Task description
Scan the records for the string "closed" and copy every line that holds it.

Data provided
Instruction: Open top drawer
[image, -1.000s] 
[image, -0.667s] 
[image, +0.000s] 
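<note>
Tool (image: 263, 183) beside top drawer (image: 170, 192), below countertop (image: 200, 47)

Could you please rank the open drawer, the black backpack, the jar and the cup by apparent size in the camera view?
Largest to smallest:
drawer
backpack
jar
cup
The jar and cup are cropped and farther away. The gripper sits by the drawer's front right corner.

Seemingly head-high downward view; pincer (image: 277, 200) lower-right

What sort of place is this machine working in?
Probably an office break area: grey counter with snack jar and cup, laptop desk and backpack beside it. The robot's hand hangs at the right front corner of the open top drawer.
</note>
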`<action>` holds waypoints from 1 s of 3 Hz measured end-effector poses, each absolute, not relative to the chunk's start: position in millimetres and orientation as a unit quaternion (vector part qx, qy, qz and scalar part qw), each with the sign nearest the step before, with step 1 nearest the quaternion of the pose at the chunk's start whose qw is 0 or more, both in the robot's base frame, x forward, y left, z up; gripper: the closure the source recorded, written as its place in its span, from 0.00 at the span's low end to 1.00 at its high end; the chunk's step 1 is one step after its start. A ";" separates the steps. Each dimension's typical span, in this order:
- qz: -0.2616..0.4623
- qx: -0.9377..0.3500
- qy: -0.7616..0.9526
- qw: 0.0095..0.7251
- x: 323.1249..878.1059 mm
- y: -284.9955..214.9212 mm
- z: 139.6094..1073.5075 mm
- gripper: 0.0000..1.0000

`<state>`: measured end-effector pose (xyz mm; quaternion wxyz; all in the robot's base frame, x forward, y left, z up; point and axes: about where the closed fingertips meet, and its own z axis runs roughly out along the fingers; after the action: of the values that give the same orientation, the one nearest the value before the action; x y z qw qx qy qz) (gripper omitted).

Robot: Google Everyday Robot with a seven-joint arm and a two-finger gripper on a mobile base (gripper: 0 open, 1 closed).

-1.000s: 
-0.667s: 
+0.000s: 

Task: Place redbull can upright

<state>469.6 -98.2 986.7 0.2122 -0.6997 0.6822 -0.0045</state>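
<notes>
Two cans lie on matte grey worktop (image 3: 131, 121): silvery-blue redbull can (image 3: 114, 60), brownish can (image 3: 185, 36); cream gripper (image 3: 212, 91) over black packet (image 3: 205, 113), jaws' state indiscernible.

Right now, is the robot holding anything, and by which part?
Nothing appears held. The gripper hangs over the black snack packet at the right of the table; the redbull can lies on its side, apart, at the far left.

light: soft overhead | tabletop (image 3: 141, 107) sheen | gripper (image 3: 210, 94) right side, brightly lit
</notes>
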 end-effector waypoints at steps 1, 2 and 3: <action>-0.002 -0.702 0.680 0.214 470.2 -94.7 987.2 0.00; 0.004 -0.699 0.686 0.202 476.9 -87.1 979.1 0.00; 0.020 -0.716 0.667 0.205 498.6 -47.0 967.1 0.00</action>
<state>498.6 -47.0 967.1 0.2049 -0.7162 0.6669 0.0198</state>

Completed task
`<state>`: measured end-effector pose (xyz mm; quaternion wxyz; all in the robot's base frame, x forward, y left, z up; point and axes: about where the closed fingertips meet, and its own z axis runs roughly out along the fingers; after the action: of the values that give the same orientation, the one nearest the value before the action; x y z qw qx qy qz) (gripper omitted).
Robot: Google Everyday Robot with a seven-joint arm and a two-finger gripper on a mobile base (gripper: 0 open, 1 closed).

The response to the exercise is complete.